Il y a à la Bibliothèque Royale un nombre considérable de manuscrits qui prouvent que Fouquet a trouvé beaucoup de successeurs. Nous signalons ici, parmi leurs plus remarquables productions, la traduction française de Tite-Live, 3 vol. in-fol. (mss. franç., no 6984), un des monuments les plus riches, en grandes miniatures, que nous connaissions. Comparées aux peintures de Fouquet, ces miniatures nous paraissent des ouvrages habilement faits, mais des produits mécaniques à qui manque totalement le cachet du maître, et qui sont dépourvus de cet esprit et de cette finesse qui distinguent cet artiste. Nous ne pouvons donc donner raison à ceux qui veulent y reconnaître la main de Fouquet.

La seconde école de miniature en France est inférieure, à quelques égards, à celle de Fouquet. Dans ses compositions, on ne trouve point cette même intelligence profonde de l’art ; les têtes sont plus uniformes et moins bien dessinées.
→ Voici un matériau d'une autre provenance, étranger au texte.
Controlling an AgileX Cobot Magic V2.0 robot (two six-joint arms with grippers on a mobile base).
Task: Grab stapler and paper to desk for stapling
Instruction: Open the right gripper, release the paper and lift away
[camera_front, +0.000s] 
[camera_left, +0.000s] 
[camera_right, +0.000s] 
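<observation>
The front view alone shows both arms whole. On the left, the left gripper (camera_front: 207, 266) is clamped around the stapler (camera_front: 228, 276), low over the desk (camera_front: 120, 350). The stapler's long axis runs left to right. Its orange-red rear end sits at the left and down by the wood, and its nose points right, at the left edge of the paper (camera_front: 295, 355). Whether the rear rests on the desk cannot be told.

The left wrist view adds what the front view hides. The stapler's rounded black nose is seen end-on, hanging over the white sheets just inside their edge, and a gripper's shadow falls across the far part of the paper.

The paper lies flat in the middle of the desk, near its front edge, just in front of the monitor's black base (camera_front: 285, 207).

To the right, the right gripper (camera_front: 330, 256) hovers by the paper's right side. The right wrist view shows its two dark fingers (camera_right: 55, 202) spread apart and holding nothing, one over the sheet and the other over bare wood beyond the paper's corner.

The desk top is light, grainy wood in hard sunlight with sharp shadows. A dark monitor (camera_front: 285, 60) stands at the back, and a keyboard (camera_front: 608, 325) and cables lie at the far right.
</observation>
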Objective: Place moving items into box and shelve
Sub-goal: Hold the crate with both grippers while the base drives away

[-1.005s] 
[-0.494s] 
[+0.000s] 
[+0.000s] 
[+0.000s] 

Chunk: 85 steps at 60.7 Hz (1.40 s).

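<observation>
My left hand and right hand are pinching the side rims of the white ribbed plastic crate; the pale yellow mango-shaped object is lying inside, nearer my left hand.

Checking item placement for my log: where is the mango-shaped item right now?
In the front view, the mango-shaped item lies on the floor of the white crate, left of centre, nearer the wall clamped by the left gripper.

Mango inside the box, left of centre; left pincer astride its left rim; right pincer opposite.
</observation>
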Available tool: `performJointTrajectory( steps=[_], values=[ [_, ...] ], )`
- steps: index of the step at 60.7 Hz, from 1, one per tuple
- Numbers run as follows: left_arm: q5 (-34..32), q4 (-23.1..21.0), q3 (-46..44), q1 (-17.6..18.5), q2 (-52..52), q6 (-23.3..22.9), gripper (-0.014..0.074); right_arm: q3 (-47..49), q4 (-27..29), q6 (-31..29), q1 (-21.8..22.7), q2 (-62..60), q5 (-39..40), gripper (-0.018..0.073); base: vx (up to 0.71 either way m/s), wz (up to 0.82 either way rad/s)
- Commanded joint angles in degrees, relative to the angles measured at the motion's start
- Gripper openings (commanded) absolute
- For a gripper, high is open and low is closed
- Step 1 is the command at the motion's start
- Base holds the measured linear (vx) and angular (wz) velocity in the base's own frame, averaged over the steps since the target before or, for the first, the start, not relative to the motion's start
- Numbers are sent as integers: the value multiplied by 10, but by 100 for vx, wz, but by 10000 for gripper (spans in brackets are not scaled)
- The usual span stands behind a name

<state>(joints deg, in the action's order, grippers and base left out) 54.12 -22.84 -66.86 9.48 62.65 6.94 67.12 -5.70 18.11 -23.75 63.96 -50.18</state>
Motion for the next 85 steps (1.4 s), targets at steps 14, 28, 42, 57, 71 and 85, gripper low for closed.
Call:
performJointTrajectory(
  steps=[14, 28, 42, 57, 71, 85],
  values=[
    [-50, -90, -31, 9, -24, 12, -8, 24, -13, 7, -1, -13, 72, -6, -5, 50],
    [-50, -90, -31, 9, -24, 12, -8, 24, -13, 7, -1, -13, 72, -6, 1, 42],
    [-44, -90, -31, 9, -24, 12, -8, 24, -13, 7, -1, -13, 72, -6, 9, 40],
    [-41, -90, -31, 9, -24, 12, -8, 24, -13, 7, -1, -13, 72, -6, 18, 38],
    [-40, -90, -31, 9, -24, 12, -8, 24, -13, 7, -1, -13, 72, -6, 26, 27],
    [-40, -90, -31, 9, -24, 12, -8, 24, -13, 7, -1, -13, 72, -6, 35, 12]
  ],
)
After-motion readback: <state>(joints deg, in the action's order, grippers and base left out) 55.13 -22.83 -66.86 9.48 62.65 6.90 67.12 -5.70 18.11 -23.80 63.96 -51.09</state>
Le coloris est très-gai et très-brillant ; la science du clair-obscur est poussée au plus haut degré de perfection, de sorte que les effets de lumière les plus divers, ceux du soleil, de la lune, du feu, etc., sont rendus avec le plus grand succès. Les fonds d’architecture onde paysage sont encore plus riches que dans l’école de Fouquet et d’un fini extraordinaire.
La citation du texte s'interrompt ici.